Identify letter vs. number

  • The addition zero is coming from the fact that it's automatic code... it figures out that the "Page1" entry is 5 characters long and uses that asthe length for all the others.

    If you want to force 4 characters even though 5 or more may be present, then the following will work...

    DECLARE @TestData TABLE(page char(32))

    insert @testdata (page)

    select 'G18' union all

    select 'G2' union all

    select 'D99' union all

    select 'A08' union all

    select '16' union all

    select 'ENT' union all

    select 'M183' union all

    select 'PAGE1'

    --===== This is the solution for the known constraints on the data as posted

    DECLARE @MaxWidth TINYINT

    SET @MaxWidth = 4

    SELECT Original = page,

    Modified = LEFT(d.page,d.LastLetter)

    + RIGHT(

    REPLICATE('0',@MaxWidth)

    + SUBSTRING(d.page,d.LastLetter+1,@MaxWidth)
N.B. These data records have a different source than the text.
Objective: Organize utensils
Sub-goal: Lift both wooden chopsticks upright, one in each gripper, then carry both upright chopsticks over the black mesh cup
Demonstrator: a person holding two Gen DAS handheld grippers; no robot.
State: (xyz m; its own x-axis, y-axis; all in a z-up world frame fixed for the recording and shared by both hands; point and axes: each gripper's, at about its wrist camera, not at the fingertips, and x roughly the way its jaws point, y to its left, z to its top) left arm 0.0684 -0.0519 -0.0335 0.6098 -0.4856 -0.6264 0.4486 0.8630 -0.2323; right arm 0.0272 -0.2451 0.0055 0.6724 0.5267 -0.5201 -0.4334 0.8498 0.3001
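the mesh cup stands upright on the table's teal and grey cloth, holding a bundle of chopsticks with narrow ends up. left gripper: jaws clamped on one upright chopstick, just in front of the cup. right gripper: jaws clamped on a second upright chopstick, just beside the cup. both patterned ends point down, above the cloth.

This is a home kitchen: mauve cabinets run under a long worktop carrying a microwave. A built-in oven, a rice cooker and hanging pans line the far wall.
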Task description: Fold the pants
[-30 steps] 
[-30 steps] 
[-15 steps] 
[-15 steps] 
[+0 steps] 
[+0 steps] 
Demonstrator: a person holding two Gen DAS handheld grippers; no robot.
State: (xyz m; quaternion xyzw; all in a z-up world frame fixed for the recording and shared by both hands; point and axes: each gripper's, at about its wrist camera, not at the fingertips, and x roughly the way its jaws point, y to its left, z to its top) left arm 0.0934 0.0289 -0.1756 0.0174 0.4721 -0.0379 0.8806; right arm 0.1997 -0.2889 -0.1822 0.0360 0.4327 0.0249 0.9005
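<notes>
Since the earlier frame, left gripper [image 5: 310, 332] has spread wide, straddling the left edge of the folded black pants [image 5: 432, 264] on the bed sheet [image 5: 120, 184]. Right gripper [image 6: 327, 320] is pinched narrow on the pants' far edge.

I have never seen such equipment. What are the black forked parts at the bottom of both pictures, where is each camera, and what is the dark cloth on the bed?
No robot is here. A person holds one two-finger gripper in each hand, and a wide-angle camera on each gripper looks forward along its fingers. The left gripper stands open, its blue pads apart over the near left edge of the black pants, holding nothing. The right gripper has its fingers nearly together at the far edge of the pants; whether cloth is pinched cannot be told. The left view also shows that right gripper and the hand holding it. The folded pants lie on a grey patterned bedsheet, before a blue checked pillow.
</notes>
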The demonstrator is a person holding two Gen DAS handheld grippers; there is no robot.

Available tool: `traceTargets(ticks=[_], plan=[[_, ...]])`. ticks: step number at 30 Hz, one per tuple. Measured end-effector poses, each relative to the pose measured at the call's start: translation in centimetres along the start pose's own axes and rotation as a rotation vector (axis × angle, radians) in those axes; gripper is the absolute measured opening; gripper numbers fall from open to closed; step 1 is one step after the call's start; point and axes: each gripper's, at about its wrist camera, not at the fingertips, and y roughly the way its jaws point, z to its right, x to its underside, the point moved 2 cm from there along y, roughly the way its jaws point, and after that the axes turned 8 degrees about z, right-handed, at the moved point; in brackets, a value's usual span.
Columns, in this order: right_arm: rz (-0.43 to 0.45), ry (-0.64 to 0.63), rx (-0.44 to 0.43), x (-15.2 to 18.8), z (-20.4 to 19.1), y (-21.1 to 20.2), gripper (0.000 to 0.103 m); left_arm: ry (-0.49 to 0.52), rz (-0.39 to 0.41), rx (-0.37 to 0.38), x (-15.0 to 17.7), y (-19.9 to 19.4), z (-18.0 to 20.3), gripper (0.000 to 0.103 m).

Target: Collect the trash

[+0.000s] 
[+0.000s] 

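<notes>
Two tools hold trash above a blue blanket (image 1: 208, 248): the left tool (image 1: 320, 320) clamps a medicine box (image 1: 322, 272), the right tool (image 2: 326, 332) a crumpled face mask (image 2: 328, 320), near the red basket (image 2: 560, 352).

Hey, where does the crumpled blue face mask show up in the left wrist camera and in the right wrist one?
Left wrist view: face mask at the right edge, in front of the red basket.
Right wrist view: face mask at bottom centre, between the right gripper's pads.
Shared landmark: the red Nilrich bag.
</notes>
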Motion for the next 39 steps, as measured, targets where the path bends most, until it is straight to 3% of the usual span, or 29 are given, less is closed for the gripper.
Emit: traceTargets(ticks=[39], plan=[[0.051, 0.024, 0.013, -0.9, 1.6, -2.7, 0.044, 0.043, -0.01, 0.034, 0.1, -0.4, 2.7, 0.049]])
    , @MaxWidth-d.LastLetter)

    FROM (--==== Derived table "d" finds the interface between letters/digits

    SELECT Page = RTRIM(page),

    LastLetter = PATINDEX('%[a-z][0-9]%',RTRIM(page)+'0')

    FROM @TestData

    )d

    --Jeff Moden


    RBAR is pronounced "ree-bar" and is a "Modenism" for Row-By-Agonizing-Row.
    First step towards the paradigm shift of writing Set Based code:
    ________Stop thinking about what you want to do to a ROW... think, instead, of what you want to do to a COLUMN.

    Change is inevitable... Change for the better is not.


    Helpful Links:
    How to post code problems
    How to Post Performance Problems
    Create a Tally Function (fnTally)

  • Yep that does it. Thanks so much.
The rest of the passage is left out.